To do:
Using the material below, repeat exactly the lines from the one with "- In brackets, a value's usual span" through the one with "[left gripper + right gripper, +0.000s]", ends included, without any images.

Material provided:
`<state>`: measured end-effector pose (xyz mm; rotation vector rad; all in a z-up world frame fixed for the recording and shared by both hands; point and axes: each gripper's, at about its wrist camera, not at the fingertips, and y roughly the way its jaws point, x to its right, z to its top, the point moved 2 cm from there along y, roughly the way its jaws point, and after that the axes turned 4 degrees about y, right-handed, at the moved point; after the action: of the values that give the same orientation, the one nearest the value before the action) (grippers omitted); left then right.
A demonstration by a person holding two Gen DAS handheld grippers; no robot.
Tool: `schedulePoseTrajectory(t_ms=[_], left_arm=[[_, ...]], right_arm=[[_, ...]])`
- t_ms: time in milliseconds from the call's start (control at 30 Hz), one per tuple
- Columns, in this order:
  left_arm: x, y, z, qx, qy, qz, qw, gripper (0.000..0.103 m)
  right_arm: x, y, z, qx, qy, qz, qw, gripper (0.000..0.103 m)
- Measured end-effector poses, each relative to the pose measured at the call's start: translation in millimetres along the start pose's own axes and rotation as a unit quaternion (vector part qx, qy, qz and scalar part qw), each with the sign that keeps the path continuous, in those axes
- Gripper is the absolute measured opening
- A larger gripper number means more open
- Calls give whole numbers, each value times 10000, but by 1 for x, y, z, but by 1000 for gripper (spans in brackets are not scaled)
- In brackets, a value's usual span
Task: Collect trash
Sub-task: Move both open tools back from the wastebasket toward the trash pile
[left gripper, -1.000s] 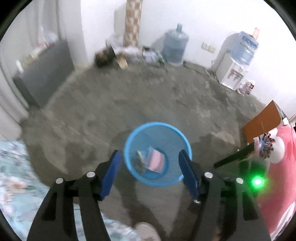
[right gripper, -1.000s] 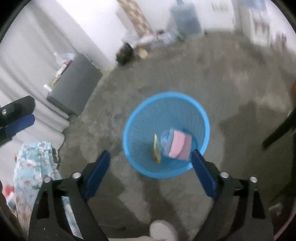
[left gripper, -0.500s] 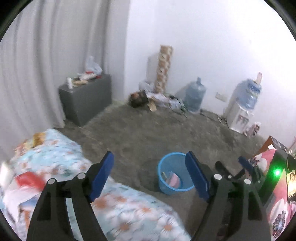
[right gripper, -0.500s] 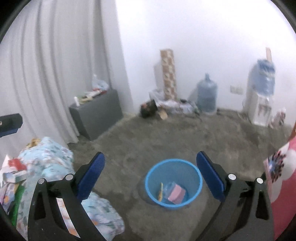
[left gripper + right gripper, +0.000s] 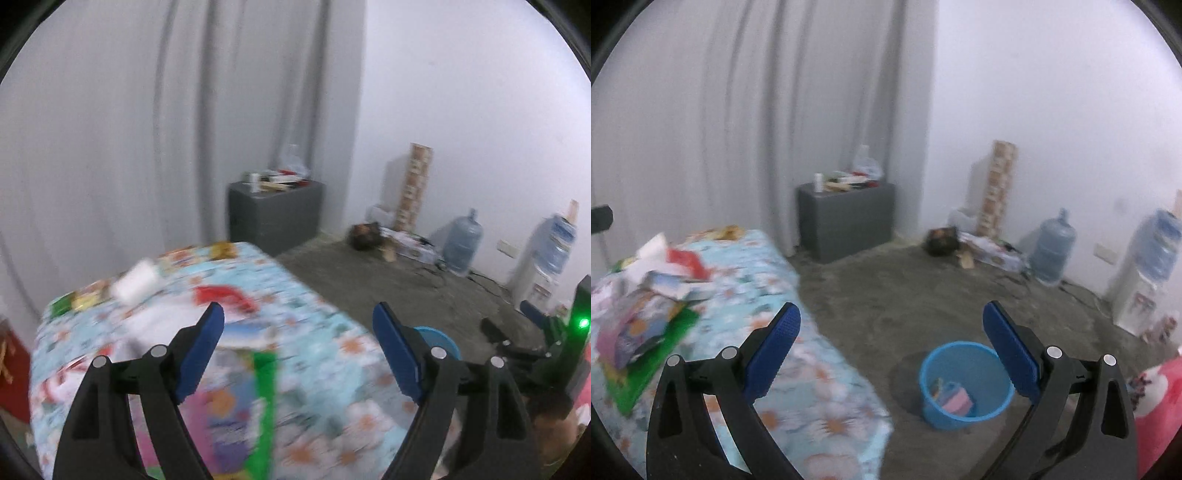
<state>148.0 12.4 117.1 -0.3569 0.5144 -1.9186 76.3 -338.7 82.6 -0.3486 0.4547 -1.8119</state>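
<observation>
Bin (image 5: 966,384) on floor right of table (image 5: 798,369), trash (image 5: 646,295) on table

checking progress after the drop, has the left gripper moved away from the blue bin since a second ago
Yes. The left gripper was right above the blue bin; now it has swung left over the floral table, jaws open and empty, with only the bin's rim showing behind its right finger.

Blue plastic mesh bin (image 5: 966,384) — rough grey floor (image 5: 923,291) — floral cloth bedcover (image 5: 325,354).
</observation>
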Motion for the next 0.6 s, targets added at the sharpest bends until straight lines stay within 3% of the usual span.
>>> schedulePoseTrajectory(t_ms=[233,433,600], left_arm=[[-68,-44,-49,-33,-636,706,9955,81],[-113,-66,-86,-102,-1086,1108,9878,82],[-141,-67,-95,-120,-1336,1184,9839,82]], right_arm=[[-43,-3,-2,-188,-91,1000,9948,95],[-83,-7,-8,-493,-240,1279,9903,95],[-98,0,-12,-915,-135,1560,9834,95]])
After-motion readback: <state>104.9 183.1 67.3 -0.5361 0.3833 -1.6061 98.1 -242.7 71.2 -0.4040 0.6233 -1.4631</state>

Expected answer:
- In brackets, a value's usual span
Task: Collect trash
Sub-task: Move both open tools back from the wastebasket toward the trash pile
[left gripper, -1.000s] 
[right gripper, -1.000s] 
[left gripper, -0.500s] 
[right gripper, -0.500s] 
[left gripper + right gripper, +0.000s] 

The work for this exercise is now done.